» Your goal:
Look through the data below and output, unchanged, every line from the one holding "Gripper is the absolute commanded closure" through the one holding "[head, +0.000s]", inclusive. Skip the pictures.

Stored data

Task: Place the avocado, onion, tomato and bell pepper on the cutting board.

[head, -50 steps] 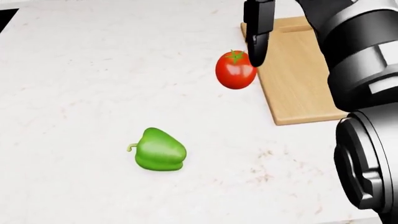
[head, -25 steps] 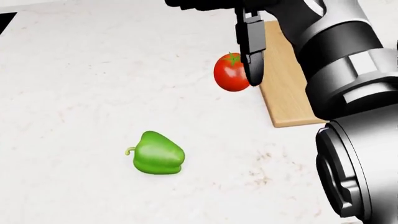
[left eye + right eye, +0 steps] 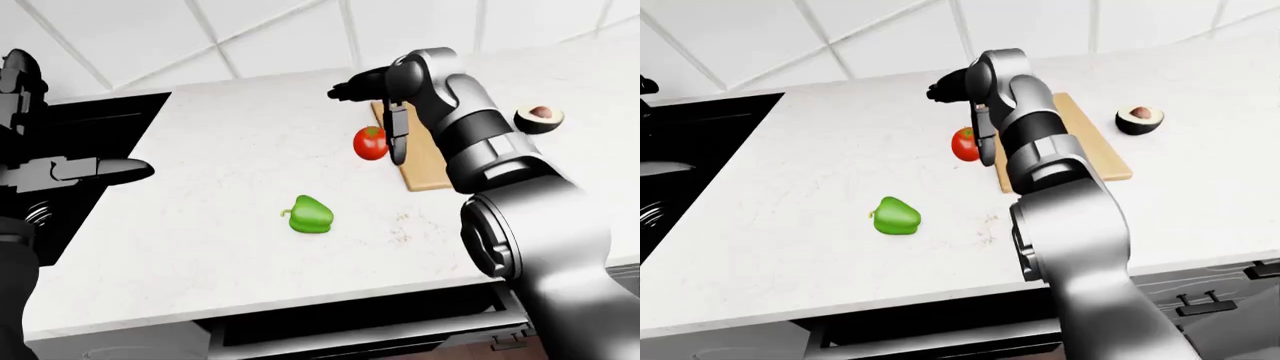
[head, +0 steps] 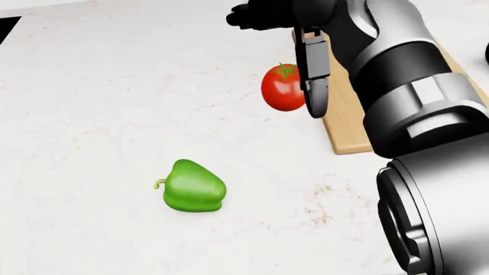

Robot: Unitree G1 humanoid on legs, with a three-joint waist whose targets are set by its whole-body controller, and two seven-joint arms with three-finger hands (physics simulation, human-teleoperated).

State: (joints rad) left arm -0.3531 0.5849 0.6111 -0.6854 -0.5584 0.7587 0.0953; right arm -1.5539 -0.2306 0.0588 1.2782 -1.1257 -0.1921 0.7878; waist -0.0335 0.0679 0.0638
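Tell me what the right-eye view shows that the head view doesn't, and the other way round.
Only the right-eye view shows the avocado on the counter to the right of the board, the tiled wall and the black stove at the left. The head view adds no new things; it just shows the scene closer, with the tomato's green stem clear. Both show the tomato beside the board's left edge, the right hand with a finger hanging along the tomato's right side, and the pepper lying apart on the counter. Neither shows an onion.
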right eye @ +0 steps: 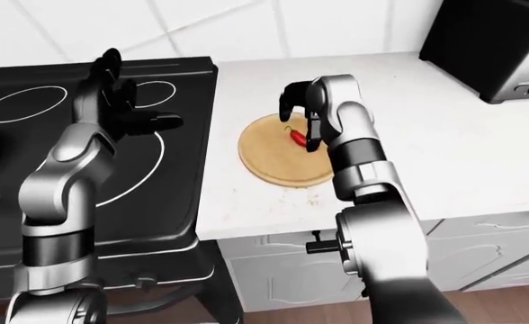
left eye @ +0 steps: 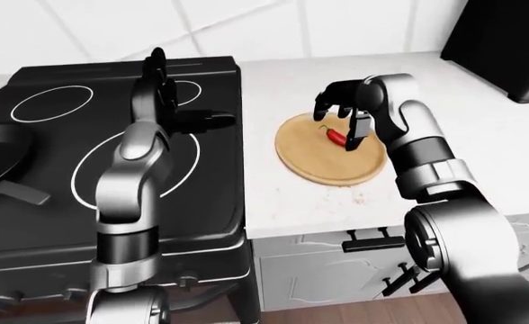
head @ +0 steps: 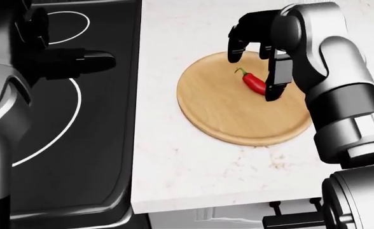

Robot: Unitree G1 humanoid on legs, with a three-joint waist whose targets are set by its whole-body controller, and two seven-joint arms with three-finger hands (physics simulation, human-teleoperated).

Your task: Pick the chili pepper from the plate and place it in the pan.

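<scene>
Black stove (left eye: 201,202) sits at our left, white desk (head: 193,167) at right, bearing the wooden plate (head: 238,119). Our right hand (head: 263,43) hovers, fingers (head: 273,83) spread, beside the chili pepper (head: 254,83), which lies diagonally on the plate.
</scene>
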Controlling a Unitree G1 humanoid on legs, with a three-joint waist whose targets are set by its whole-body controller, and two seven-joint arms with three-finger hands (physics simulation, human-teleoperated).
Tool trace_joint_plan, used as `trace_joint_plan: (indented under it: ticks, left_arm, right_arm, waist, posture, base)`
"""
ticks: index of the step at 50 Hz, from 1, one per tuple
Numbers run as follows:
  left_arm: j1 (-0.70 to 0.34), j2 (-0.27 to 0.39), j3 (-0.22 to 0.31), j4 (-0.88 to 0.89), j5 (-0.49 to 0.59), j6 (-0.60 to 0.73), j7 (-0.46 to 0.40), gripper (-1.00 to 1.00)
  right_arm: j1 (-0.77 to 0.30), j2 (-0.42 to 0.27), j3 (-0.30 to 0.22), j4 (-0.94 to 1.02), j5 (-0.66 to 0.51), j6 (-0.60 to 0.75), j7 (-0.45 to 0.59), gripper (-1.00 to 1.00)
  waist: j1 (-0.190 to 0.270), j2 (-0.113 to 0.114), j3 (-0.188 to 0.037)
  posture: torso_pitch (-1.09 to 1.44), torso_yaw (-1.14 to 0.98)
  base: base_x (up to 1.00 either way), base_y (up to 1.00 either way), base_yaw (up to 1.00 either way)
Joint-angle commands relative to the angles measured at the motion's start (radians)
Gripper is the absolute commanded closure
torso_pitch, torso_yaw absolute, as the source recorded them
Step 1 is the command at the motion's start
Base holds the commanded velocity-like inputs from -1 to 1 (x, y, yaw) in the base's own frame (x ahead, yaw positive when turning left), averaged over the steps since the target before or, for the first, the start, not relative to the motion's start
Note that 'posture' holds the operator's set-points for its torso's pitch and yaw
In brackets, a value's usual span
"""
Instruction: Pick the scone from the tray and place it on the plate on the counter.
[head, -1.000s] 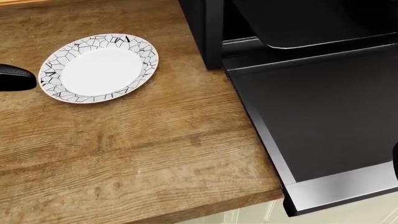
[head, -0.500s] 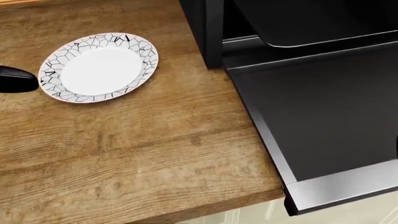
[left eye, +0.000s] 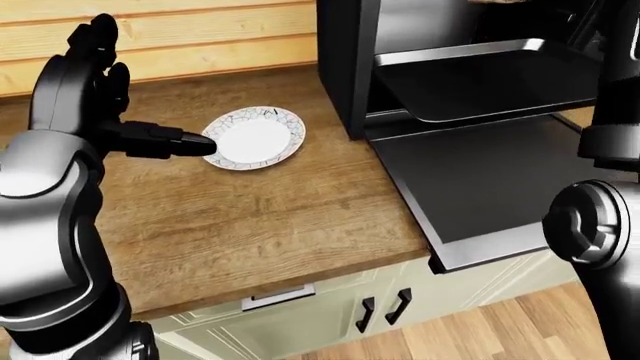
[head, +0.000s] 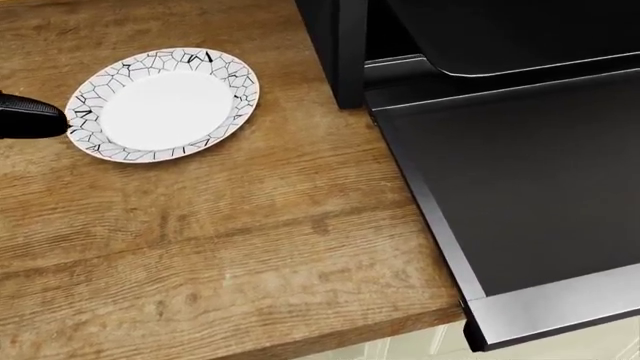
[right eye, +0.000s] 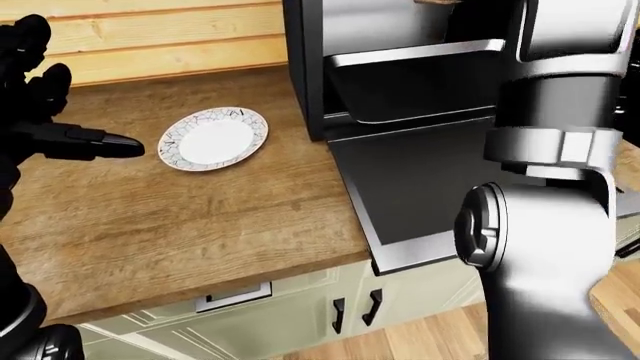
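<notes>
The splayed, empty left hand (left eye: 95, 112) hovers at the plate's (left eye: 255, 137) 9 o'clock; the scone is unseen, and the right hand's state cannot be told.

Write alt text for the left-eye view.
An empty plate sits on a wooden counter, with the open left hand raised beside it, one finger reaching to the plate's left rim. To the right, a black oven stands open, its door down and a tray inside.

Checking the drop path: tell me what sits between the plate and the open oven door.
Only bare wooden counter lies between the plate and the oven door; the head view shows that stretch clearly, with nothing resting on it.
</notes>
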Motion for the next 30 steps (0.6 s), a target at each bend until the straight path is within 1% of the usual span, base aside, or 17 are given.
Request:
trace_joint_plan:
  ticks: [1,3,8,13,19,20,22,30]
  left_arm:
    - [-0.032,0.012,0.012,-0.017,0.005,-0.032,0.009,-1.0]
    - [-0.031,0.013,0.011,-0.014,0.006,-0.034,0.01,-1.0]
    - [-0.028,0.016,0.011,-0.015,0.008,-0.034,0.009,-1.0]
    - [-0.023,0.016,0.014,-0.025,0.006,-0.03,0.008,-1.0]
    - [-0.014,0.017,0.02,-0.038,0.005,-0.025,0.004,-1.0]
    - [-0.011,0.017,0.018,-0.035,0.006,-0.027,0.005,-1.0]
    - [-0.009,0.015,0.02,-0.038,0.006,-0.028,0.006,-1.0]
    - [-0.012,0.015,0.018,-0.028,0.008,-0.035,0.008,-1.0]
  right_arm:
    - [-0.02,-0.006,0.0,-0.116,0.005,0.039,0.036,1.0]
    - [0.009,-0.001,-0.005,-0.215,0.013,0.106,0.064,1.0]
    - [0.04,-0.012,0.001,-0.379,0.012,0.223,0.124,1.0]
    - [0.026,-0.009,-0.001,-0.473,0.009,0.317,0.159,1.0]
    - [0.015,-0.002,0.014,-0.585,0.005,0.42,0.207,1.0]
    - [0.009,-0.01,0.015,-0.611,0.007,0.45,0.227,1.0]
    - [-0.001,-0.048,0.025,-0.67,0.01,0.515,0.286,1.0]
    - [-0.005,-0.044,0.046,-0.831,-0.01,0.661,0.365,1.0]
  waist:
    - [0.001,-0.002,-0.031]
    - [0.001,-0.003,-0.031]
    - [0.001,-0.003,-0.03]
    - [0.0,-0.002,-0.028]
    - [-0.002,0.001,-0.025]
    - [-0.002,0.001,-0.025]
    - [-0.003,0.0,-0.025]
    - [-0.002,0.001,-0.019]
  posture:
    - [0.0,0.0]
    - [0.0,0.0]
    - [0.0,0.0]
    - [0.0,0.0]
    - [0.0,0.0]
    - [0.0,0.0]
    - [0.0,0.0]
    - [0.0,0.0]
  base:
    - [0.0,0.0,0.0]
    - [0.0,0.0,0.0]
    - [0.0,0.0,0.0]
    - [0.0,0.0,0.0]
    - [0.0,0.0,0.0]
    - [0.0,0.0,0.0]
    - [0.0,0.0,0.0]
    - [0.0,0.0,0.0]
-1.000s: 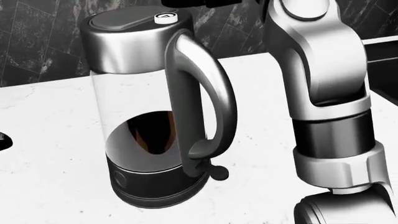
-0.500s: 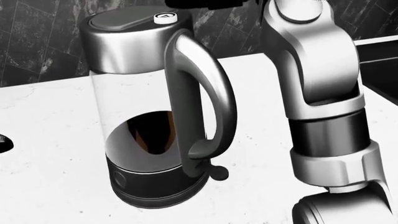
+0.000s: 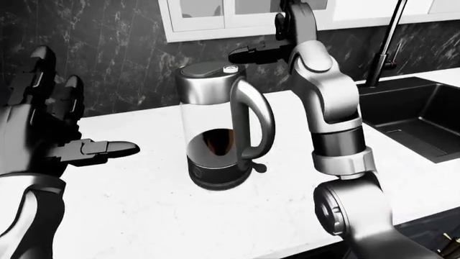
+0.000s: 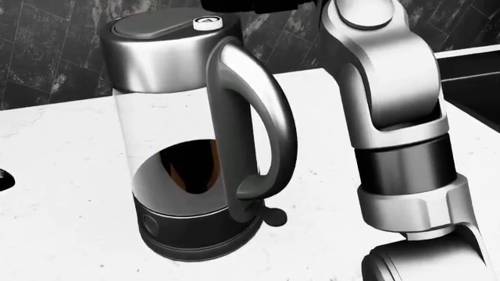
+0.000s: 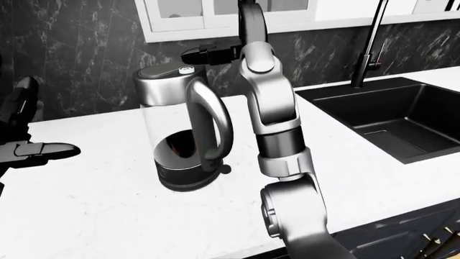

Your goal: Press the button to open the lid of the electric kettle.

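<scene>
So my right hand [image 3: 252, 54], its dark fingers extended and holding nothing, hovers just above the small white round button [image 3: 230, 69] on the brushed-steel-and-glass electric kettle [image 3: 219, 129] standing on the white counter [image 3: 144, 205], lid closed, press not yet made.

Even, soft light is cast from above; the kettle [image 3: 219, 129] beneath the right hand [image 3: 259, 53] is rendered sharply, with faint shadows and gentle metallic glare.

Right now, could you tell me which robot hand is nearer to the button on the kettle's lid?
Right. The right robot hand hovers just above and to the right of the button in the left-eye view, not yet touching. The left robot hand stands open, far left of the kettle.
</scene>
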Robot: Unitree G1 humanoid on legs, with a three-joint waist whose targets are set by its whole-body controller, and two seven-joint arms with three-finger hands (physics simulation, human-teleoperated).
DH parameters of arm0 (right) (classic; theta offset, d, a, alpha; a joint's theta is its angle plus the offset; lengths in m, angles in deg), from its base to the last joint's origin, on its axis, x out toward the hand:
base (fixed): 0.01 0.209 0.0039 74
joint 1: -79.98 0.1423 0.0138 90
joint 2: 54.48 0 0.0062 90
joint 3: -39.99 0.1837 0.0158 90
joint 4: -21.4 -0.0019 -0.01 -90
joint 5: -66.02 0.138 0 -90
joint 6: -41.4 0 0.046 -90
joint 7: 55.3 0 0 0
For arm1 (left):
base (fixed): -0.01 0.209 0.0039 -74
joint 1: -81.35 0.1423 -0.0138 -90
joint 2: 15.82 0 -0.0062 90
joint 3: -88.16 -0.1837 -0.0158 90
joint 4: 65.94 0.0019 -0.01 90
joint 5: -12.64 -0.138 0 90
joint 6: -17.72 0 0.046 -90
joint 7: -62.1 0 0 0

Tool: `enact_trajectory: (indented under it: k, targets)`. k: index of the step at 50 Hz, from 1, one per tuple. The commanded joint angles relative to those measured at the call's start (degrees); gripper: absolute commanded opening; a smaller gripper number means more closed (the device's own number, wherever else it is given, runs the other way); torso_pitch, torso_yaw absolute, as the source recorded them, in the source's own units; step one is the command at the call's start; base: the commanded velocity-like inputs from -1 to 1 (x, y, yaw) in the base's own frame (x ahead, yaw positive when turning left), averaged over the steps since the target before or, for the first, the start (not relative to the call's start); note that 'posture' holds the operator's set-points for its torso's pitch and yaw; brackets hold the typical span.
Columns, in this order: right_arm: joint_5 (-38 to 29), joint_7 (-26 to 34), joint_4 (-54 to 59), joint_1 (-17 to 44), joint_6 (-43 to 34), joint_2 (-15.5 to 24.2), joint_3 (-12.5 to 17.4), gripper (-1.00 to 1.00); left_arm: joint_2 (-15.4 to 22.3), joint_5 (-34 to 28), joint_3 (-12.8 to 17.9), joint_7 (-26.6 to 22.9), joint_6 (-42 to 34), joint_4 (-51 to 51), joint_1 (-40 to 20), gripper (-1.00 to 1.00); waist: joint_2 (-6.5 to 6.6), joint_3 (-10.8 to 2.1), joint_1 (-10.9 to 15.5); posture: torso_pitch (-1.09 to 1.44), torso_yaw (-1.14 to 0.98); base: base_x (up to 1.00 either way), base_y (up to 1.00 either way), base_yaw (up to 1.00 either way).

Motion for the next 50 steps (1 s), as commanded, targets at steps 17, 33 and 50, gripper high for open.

» Problem solution:
Gripper is the absolute commanded closure
torso_pitch, torso_yaw absolute, as the source recorded them
Step 1 is the command at the motion's start
Base holds the commanded velocity-like inputs from -1 to 1 (x, y, yaw) in the base's own frame (x ahead, yaw positive when turning left), averaged over the steps since the target before or, for the first, the start, not relative to the motion's start
Note that 'posture' holds the operator's set-points for its torso's pitch and yaw
In brackets, a value's usual span
"""
Instruction: Pick the scone from the tray and place it on the plate on the counter.
[head, -1.000s] 
[head, -0.500s] 
[left eye, +0.000s] 
[head, +0.000s] 

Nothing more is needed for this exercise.